** Work item **
Please write out the whole listing that follows exactly; the pictures stay out.

[Exercise data — start]

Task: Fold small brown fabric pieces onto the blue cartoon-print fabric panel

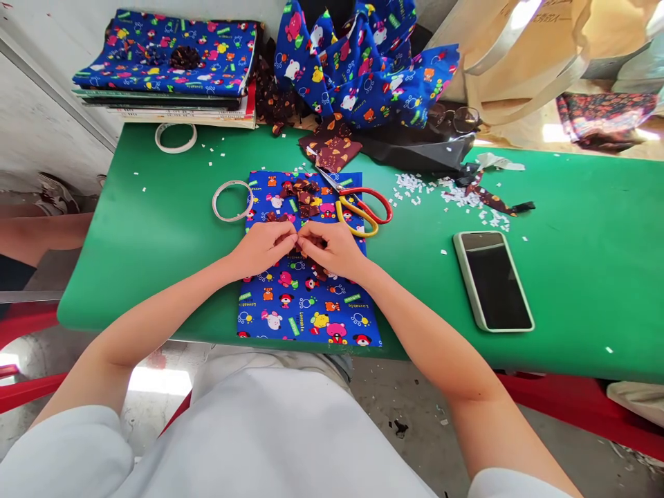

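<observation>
My left hand (pixel 266 245) and my right hand (pixel 332 249) meet fingertip to fingertip, both closed in a pinch. Brown patterned fabric (pixel 277 216) shows around the fingers; most of the piece between them is hidden. Beneath lies a blue cartoon-print cloth (pixel 301 311), spread flat. Small brown fabric scraps (pixel 306 197) rest on its upper part. Scissors with red and yellow handles (pixel 363 203) lie just beyond my right hand, partly on the cloth, blades pointing up and left. To the left of the cloth's upper edge, touching or nearly so, is a white tape roll (pixel 233 200).
The green table (pixel 415 277) bears a phone (pixel 492 280) at right and white paper bits (pixel 456 194). Another tape roll (pixel 176 137) lies near stacked books (pixel 181 114) topped with blue cloth. Crumpled blue fabric (pixel 357 69), glasses (pixel 464 119) and a paper bag (pixel 529 55) stand behind.
</observation>
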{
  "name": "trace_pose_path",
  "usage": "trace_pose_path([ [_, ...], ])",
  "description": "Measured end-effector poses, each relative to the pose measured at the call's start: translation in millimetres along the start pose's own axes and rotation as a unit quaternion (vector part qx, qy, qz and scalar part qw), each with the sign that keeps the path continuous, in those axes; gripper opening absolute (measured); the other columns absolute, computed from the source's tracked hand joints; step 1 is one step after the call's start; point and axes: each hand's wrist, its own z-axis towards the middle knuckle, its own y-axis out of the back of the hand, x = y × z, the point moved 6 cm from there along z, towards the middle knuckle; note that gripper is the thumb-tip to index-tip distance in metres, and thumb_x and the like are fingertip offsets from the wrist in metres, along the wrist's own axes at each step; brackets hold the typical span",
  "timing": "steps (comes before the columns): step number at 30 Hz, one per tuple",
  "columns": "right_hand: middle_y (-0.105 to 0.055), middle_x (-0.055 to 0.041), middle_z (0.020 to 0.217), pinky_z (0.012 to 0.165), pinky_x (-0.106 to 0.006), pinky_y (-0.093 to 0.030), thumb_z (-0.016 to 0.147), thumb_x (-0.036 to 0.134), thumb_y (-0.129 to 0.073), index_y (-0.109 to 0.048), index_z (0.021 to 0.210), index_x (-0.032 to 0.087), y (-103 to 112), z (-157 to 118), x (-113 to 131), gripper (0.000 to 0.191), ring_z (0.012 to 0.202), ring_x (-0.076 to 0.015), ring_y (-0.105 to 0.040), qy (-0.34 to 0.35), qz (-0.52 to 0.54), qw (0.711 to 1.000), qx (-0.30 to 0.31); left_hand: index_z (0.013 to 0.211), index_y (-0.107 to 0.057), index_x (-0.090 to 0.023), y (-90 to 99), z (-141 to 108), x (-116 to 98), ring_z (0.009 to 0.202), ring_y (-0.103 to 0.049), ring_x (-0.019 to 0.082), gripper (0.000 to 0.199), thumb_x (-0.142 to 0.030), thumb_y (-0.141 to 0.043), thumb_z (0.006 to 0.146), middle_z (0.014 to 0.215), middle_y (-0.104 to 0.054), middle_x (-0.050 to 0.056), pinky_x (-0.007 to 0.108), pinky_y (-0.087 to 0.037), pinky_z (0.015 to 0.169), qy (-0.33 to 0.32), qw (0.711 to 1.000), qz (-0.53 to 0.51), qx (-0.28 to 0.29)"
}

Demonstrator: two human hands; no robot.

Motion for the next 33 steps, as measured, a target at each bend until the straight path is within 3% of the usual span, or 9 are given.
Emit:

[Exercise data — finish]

** Task answer **
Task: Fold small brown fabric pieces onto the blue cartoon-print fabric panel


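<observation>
My left hand (pixel 266 245) and my right hand (pixel 332 249) meet fingertip to fingertip, both closed in a pinch. Brown patterned fabric (pixel 277 216) shows around the fingers; most of the piece between them is hidden. Beneath lies a blue cartoon-print cloth (pixel 301 311), spread flat. Small brown fabric scraps (pixel 306 197) rest on its upper part. Scissors with red and yellow handles (pixel 363 203) lie just beyond my right hand, partly on the cloth, blades pointing up and left. To the left of the cloth's upper edge, touching or nearly so, is a white tape roll (pixel 233 200).
The green table (pixel 415 277) bears a phone (pixel 492 280) at right and white paper bits (pixel 456 194). Another tape roll (pixel 176 137) lies near stacked books (pixel 181 114) topped with blue cloth. Crumpled blue fabric (pixel 357 69), glasses (pixel 464 119) and a paper bag (pixel 529 55) stand behind.
</observation>
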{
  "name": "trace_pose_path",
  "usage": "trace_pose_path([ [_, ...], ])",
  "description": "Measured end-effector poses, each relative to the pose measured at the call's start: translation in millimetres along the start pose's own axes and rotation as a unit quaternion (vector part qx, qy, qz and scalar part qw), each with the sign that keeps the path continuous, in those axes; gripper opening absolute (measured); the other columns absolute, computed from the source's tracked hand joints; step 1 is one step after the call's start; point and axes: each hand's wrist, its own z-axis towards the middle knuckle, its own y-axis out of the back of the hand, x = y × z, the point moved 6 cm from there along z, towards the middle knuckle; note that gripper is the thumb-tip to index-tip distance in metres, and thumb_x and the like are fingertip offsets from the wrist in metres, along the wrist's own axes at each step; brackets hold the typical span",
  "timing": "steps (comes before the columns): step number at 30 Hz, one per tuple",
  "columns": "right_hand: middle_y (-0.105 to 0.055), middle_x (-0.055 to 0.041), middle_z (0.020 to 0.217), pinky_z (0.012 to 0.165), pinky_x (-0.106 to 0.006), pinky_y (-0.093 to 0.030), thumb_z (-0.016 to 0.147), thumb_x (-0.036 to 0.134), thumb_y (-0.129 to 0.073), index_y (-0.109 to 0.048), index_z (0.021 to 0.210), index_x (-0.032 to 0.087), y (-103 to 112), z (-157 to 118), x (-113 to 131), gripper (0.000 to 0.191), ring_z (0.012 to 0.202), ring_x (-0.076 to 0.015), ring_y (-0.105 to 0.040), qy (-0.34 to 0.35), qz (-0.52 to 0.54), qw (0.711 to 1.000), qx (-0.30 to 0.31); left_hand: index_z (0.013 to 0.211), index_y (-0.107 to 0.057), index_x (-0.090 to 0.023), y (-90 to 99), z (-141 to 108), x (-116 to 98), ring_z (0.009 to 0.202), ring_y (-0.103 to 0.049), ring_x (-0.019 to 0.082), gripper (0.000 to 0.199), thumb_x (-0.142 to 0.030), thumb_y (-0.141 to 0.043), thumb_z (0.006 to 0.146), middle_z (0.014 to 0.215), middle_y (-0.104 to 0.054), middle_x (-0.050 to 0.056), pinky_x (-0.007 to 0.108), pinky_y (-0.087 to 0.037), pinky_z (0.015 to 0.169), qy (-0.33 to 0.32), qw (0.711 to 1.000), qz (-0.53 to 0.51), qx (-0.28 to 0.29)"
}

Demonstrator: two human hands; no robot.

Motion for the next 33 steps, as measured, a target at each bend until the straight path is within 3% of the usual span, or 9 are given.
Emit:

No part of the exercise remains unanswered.